(YOUR TASK)
Could you return the whole listing exactly?

(SOURCE DATA)
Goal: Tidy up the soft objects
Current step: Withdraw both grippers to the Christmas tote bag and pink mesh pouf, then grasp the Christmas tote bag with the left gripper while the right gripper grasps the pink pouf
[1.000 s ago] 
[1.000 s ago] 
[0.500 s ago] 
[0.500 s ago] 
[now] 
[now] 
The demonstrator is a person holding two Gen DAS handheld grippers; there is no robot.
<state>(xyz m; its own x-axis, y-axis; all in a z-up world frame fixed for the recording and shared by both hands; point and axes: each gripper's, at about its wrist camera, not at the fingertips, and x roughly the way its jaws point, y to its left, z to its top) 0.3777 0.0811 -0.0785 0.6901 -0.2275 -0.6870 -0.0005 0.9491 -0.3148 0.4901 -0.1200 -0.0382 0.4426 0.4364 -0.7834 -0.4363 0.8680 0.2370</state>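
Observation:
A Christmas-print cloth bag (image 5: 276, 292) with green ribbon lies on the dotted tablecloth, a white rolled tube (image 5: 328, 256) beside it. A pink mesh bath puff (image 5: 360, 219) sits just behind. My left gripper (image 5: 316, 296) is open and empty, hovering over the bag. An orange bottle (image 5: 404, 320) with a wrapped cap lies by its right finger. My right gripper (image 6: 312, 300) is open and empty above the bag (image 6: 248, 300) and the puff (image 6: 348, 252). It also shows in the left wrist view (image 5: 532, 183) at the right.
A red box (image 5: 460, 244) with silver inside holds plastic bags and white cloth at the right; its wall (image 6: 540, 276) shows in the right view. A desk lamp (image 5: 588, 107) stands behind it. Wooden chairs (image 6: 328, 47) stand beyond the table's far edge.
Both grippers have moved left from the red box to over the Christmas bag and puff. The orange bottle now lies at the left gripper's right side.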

(PROBLEM SOLUTION)
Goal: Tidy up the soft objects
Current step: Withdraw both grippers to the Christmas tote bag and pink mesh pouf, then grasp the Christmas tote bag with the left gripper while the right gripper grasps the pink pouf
[1.000 s ago] 
[1.000 s ago] 
[0.500 s ago] 
[0.500 s ago] 
[now] 
[now] 
The demonstrator is a person holding two Gen DAS handheld grippers; there is no robot.
<state>(xyz m; its own x-axis, y-axis; all in a z-up world frame fixed for the recording and shared by both hands; point and axes: each gripper's, at about its wrist camera, not at the fingertips, and x roughly the way its jaws point, y to its left, z to its top) 0.3777 0.0811 -0.0785 0.6901 -0.2275 -0.6870 -0.0005 0.9491 -0.3148 0.4901 -0.1200 -0.0382 0.4426 0.4364 -0.7834 -0.4363 0.8680 0.2370</state>
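Observation:
A Christmas-print cloth bag (image 5: 276, 292) with green ribbon lies on the dotted tablecloth, a white rolled tube (image 5: 328, 256) beside it. A pink mesh bath puff (image 5: 360, 219) sits just behind. My left gripper (image 5: 316, 296) is open and empty, hovering over the bag. An orange bottle (image 5: 404, 320) with a wrapped cap lies by its right finger. My right gripper (image 6: 312, 300) is open and empty above the bag (image 6: 248, 300) and the puff (image 6: 348, 252). It also shows in the left wrist view (image 5: 532, 183) at the right.
A red box (image 5: 460, 244) with silver inside holds plastic bags and white cloth at the right; its wall (image 6: 540, 276) shows in the right view. A desk lamp (image 5: 588, 107) stands behind it. Wooden chairs (image 6: 328, 47) stand beyond the table's far edge.
Both grippers have moved left from the red box to over the Christmas bag and puff. The orange bottle now lies at the left gripper's right side.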

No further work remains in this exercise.